Well, there is a cutting edge like it does -- no, I don't think we have a lot of institutional investors at our market cap shifting around. But when they do, they do want to see a larger float. Having said that, yes, we're just going to -- it's fine. We're not going to make a decision based on float, to your point, right? You're not going to state...
There's so many companies with small floats that had runs over the last year or so that people love it.
For some reason, it's got caught up.
So that's an advantage, not a disadvantage. And then when it runs up, then you could raise money at your price. But hopefully, you'll see that soon enough as you announce developments. All right. But I appreciate your time. I know I'm taking up too much time.
No, I appreciate the questions.
[Operator Instructions] Next, we have [ Timothy Indecter ], private investor.
The only question I have is, I'm a long-time investor. I'm not rich. I've dumped a bunch of money into this thing. What are you going to do to prevent this from RS-ing, from reverse splitting? I mean are you going to start maybe you do want a stock buyback? Are you going to -- do you have any plan to prevent this from reverse splitting again?

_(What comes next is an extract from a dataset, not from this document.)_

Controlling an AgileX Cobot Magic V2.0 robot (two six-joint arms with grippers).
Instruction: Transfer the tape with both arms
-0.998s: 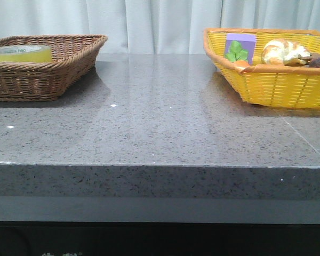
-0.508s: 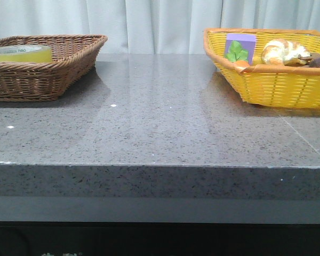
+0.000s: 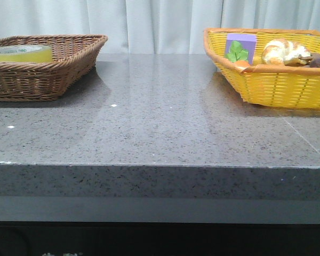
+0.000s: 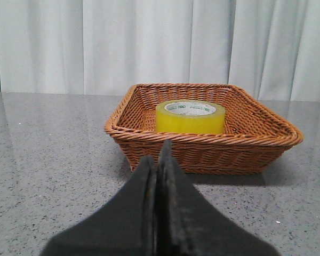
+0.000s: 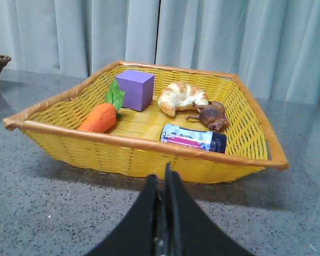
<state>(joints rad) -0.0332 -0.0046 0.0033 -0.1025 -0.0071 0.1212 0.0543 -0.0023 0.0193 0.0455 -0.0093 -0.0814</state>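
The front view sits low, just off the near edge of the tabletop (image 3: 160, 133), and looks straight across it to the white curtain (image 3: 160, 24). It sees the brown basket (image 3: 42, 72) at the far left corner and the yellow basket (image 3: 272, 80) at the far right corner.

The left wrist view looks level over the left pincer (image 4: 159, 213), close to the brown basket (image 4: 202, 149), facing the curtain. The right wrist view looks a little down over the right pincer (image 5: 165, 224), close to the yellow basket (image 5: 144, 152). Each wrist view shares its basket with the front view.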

Well, I think all we can do is continue to focus on the fundamentals, right? I mean that's the thing. I mean look at our market cap relative to where we are, it's definitely a dislocation, and that's not lost on people in the private markets, right? Because with -- especially our leverage on our fixed costs, I mean, we're $250,000 a month, $300,000 a month in revenue away from being cash flow breakeven. That's not a massive increase in anything, right? It's not like we've got to get up to $100 million in revenue to break even.
And so we're just going to continue to focus on that.

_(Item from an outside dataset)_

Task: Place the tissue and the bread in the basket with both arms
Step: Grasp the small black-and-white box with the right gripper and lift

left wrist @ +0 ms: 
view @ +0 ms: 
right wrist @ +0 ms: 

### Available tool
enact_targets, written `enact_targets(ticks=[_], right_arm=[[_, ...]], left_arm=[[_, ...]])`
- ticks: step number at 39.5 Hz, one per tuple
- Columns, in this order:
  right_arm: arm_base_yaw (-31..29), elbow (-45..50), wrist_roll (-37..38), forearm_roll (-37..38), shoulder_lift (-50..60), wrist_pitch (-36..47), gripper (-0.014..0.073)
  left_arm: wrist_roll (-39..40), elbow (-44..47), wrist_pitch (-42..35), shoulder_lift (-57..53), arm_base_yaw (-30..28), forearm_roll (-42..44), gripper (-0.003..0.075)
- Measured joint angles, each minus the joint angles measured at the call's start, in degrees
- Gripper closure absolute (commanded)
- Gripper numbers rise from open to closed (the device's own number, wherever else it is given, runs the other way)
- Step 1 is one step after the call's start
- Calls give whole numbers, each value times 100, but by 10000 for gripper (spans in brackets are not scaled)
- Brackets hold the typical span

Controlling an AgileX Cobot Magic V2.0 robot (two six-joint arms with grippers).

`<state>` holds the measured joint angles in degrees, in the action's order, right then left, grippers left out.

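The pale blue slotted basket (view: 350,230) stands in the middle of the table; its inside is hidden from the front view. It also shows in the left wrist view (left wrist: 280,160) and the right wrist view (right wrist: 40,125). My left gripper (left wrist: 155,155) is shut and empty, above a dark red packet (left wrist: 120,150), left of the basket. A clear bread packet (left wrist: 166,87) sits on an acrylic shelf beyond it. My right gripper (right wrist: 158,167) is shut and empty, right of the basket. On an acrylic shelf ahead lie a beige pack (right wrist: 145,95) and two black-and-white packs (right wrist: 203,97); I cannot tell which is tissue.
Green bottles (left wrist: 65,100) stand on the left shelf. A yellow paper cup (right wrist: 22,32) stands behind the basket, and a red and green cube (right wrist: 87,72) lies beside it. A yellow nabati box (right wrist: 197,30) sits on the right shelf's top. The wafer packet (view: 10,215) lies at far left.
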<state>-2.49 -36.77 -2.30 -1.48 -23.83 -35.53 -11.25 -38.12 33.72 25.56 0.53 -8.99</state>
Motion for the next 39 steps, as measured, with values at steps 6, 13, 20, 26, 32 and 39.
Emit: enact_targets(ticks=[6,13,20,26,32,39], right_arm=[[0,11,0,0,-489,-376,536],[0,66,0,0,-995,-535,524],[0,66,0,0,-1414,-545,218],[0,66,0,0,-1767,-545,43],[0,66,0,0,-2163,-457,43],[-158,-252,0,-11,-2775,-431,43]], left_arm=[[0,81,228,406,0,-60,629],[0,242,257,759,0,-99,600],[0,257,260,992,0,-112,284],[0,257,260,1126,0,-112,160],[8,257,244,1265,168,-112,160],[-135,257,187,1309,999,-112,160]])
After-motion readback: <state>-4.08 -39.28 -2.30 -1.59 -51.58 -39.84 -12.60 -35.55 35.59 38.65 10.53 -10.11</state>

We just kind of felt the big thing for us is with the A.V.O opportunity, the new brand we're launching, is there's a -- in this market right now, there is value wins. I mean when Walmart tells you they have more $100,000-plus household income shoppers shopping at Walmart than they've ever seen in their history, that tells you where the consumer is.
So we had a decision. Do we continue to do what we're doing, which we're going to do? Or do we also step back and say, "Hey, how can we participate in this shift that consumers are experiencing?"
And given that we already have a supply chain, given that we already have fabrics and products, how can we step back and figure out how to take advantage of that? And so that's what we're doing. And all that becomes incremental to us. And I think that's what really gets exciting. I mean if you look at our revenue, and we've had very little growth capital in 1.5 years. It's all going back to service debt and old AP.
So imagine as we shift into more of that mode, what can happen? So there's not -- I don't know if share buyback is the best use of capital right now versus starting to see where the growth is, especially after cleaning up the balance sheet. But we're going to just focus on executing the business and see where it goes and really focus on driving that top line because we're knocking on the door of profitability. It's not very far away.
And we believe we can achieve it, especially as we shift from clean up balance sheet to growth, especially post election. The election creates a lot of hangover when you talk to people. And then I think everyone kind of feels like a Fed rate cut is coming, which I think will also help. And as those things start to get behind us, that gets really interesting for us.
[Operator Instructions] Okay. It appears we have no further questions in queue. We've reached the end of the question-and-answer session. This concludes today's conference, and you may disconnect your lines at this time. Thank you for your participation.